There are no graves in the Crematorium gardens and the main memorials are the two mausoleums and a few statues. There are numerous memorial plaques and commemorative tablets on the boundary and cloister walls, in the columbaria, or adjacent to specific plants. Those who have been cremated here include Sir Henry Irving (1905), W S Gilbert (1911), HH the Maharajah Sir Nripendra of Cooch-Behar (1911), Bram Stoker (1912), Sir Ernest George (1922), Charles Rennie Mackintosh (1928), Anna Pavlova (1931), William Robinson (1935), Rudyard Kipling (1936), Sigmund Freud (1939), Neville Chamberlain (1940), Sir Edwin Lutyens (1944), H G Wells (1946), Stanley Baldwin (1947), George Bernard Shaw (1950), Kathleen Ferrier (1953), Sir Alexander Fleming (1955), Ralph Vaughan Williams (1958), T S Eliot (1965), Vivien Leigh (1967), Joe Orton (1967), Emanuel 'Manny' Shinwell (1986), Ray Ellington (1986), Kingsley Amis (1995), and Ronnie Scott (1996).
REFERENCES
H Jones and G A Noble, Cremation in Great Britain (1931), pp 37?43, 114, 145, 148
B Weinreb and C Hibbert (eds), The London Encyclopaedia (1983), p 1354
H Meller, London Cemeteries (3rd edn 1994), pp 128-34
C Brooks, English Historic Cemeteries, (English Heritage theme study 1994), p 76
B Cherry and N Pevsner, The Buildings of England: London 4 North (1998), pp 135-6
The London Cremation Company plc, Brief History of Golders Green Crematorium (nd)
The London Cremation Company plc, Some Persons cremated at Golders Green Crematorium (nd)
Maps
OS 6" to 1 mile: 1920 edition
OS 25" to 1 mile: 2nd edition published 1894
REASONS FOR DESIGNATION
Golders Green Crematorium is designated at Grade I for the following principal reasons:
* The most notable and influential of early crematorium sites (1900-02)
* The earliest crematorium landscape sited outside a cemetery, designed to be a garden.
* The earliest crematorium landscape built to serve the Metropolis.
* The buildings and landscape design are of creative and high quality by designers of note, dominated by monumental buildings by Sir Ernest George and Alfred Yeates.

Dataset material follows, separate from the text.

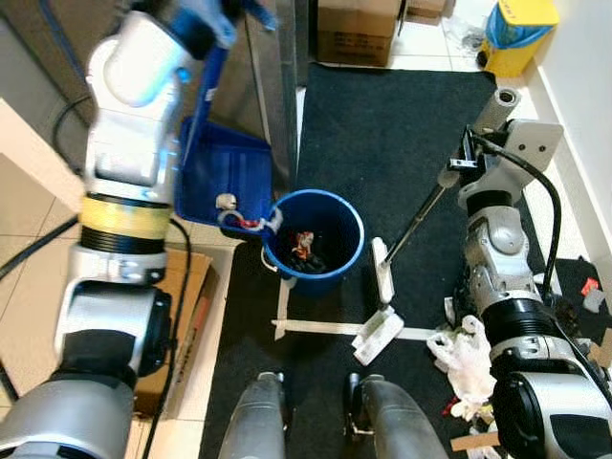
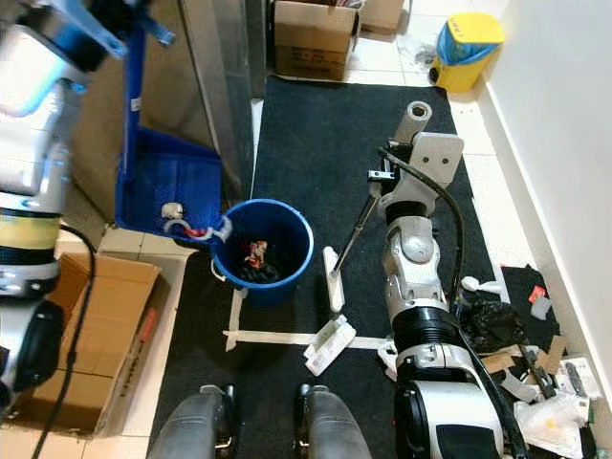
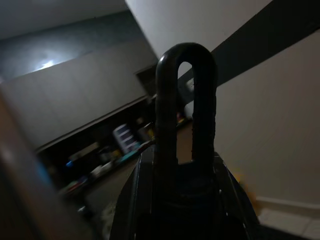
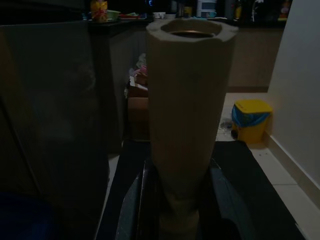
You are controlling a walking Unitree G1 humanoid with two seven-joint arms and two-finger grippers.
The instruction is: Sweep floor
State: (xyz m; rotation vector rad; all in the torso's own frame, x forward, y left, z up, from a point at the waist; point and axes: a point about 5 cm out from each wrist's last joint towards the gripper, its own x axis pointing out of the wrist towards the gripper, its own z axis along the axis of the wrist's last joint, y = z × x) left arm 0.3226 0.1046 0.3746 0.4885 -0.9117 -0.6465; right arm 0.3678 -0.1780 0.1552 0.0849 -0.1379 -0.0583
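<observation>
i'm at the emptying step: my left claw (image 3: 185, 100), closed on the handle, tips the blue dustpan (image 1: 222, 177) over the blue bucket (image 1: 316, 239). my right claw (image 4: 185, 220) grips the broom (image 1: 384, 277), standing right of the bucket. next: shake out the clinging scraps. no readable writing.

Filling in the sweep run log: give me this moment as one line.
left end effector: tipping dustpan | bucket: receiving debris | right end effector: holding broom | mat
</observation>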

* The informal open landscape by the renowned landscape writer and designer William Robinson is a pioneering example and demonstrates his belief that the lawn should be at the centre of a garden.
* The free-standing monuments are few but of high quality.
* A rich variety of national social, religious and artistic historical interest is expressed in a notable collection of mausolea, other monuments and, most extensively, many hundreds of memorial plaques.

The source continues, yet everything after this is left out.